Thunder Bay, Lake Superior – September 15-16, 2013
“So I think I took a wrong turn off Isle Royale,” I told Dan and Wim. “I know Thunder Bay looked a lot closer on the map.”
They laughed. Wim had showed me the way in a ranger station a year ago. I’d just arrived on Isle Royale and he, Dan, and two other friends, Peter and Jean, had just finished kayaking around it. The rangers told me to talk to them, so I did, and we sat around a pavilion near the dock sharing stories and looking over maps of the island. The conversation drifted to the Canadian coast.
“There’s Pie Island, there’s Sleeping Giant, and there’s Thunder Bay,” Wim had told me, pointing at the map. “It’s a big bay, so if you decide to come in you have to be carful with the wind crossing it.”
They gave me their extra food and a box of wine they had left over from the trip.
“Take it, take it,” they said. “We can’t bring it back across the border anyway.”
I can still taste the coconut curry dinner they gave me with careful instructions on which packets to mix together and when. I remember drinking the wine with Gunner, Kenny, and Keith, the strangers from Two Harbors who became my friends after three days of being windbound on Belle Isle together.
“Look us up if you make it to Thunder Bay,” Dan said. “You’d love the Canadian shore.”
I laughed. I told them I was already going a hundred and fifty miles in the wrong direction around Isle Royale.
“But you never know,” I said. “Maybe I’ll cut across to Sleeping Giant from the north end of the island.”
I circled Isle Royale, saw the Sleeping Giant’s distant shadow, crossed back to Grand Portage, and headed south to race winter down the Mississippi.
But I didn’t forget about Thunder Bay. I didn’t forget about those stories they told of the north shore’s cliffs and islands, or the group of friends I’d met. And they didn’t forget about me. I took the long way around, but Dan picked me up when I arrived even though I was a year late.
You become friends fast in the wilderness. I met Dan and Wim for only a few minutes, maybe half an hour, on Isle Royale, but it felt like a reunion when Dan waved at me from a bridge over the Kaministiquia River.

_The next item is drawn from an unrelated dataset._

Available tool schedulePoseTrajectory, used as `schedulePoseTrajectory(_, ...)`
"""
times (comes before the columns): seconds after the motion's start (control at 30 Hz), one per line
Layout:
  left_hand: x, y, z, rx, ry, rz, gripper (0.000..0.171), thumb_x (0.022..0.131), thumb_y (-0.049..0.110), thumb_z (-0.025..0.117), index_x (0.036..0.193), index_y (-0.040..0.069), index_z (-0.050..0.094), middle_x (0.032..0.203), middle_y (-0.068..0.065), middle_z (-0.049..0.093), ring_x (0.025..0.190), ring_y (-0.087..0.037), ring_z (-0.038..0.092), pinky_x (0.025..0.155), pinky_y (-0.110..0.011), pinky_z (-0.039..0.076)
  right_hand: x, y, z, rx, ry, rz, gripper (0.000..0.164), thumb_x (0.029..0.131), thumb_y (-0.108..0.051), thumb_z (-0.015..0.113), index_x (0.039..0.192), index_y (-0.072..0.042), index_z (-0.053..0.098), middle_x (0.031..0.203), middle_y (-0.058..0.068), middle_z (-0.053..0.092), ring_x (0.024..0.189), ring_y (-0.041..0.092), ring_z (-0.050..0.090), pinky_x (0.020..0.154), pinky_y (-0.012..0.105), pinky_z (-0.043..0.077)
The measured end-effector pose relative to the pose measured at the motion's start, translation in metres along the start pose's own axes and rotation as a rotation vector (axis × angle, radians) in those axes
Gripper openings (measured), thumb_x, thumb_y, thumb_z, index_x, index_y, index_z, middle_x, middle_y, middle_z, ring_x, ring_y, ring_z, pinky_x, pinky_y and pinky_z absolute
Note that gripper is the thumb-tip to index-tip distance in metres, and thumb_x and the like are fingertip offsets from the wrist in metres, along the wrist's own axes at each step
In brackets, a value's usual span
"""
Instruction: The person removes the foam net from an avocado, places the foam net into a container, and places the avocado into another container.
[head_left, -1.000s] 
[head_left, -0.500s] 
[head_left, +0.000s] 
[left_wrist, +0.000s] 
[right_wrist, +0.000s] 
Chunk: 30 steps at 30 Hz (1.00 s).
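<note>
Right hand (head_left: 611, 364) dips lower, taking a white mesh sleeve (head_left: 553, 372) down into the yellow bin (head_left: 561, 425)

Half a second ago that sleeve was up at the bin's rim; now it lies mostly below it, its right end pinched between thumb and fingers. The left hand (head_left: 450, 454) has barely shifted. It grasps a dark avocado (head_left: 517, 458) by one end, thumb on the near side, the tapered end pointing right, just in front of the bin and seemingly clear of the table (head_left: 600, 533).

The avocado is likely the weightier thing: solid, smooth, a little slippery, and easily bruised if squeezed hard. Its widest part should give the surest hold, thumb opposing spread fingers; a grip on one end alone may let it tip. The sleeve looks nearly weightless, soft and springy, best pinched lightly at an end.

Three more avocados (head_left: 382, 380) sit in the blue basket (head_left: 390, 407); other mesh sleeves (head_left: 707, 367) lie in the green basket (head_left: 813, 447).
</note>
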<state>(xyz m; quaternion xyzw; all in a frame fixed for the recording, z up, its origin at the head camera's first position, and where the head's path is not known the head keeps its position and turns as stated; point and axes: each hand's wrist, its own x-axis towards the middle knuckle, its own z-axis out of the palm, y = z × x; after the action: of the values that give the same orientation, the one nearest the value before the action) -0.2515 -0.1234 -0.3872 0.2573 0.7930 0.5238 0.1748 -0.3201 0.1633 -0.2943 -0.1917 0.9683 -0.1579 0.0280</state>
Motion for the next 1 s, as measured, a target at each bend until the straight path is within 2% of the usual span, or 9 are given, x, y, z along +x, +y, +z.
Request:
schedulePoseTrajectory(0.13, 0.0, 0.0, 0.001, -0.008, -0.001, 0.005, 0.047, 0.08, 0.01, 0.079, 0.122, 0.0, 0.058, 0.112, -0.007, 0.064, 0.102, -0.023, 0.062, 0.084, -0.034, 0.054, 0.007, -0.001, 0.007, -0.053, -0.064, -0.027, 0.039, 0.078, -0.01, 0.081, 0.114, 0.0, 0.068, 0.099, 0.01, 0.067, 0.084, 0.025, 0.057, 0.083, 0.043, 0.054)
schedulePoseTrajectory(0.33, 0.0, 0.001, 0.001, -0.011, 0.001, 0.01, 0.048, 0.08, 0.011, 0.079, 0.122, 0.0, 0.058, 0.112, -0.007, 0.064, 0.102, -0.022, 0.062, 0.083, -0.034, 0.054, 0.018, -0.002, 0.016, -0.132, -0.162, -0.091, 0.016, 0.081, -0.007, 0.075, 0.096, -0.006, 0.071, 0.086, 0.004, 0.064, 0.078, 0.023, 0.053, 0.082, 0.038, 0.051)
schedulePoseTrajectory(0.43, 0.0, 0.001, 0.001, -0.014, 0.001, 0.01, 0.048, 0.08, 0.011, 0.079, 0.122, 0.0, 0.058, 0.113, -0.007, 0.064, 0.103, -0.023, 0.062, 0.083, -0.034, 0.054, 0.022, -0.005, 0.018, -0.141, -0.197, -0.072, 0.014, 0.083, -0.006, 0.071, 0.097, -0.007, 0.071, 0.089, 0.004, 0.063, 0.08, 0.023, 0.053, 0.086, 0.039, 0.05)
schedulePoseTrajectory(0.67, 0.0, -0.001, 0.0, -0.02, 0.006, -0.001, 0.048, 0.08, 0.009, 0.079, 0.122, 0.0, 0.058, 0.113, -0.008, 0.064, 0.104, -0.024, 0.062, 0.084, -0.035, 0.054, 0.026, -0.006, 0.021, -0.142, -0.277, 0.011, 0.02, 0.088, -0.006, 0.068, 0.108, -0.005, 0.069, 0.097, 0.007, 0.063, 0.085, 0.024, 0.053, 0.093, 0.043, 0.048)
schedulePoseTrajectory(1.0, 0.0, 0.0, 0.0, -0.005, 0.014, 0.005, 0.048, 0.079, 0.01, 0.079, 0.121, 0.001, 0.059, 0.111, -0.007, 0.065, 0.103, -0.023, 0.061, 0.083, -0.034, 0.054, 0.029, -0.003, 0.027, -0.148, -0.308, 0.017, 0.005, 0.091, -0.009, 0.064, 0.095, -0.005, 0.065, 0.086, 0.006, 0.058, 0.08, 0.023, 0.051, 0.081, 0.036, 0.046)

Dan and Wim are neighbors and I spent the next three days in one or the other’s house organizing supplies, packing provisions, drying tarps, repairing gear, and researching the Kaministiquia-Dog River Fur Route into the interior.
Wim and Dan pulled out all their maps and spent hours going over them with me piece by piece, moving our fingers over dozens of lakes, rivers, and portages between Thunder Bay and International Falls. We looked at aerial photos and talked to friends who might know something about the old route and forgotten portages. We read books and guides and guessed at the missing pieces.
Dan gave me a pair of wool gloves and a vest to help ward off the growing cold. Wim gave me a hunk of summer sausage to eat when the trail grew tough.
We ate Jean’s restaurant, Bistro One, a light-speed upgrade from mac and cheese over an alcohol stove. Dan and his wife Sally cooked steaks. Wim and his wife Harriet cooked BBQ ribs. Dan made a huge pot of risotto for Sally’s parent’s sunday dinner and Wim made dutch apple tarts with fresh whipped cream. We ate breakfast poutine smothered in hollandaise sauce instead of gravy and Swedish pancakes soaked in syrup. The whole time Dan told me to eat more, that I’d need the calories soon, and he put on five pounds in sympathy weight.
The weariness of Superior faded. I feel strong again, my muscles are back, my mind is sharp. I’m ready to set off, to face rapids and portages and forgotten paths, to stare down the last four-hundred miles of this trip as winter races toward me.
The voyageurs had Fort Williams to regroup and organize. I had Dan and Wim. I’d take them every time.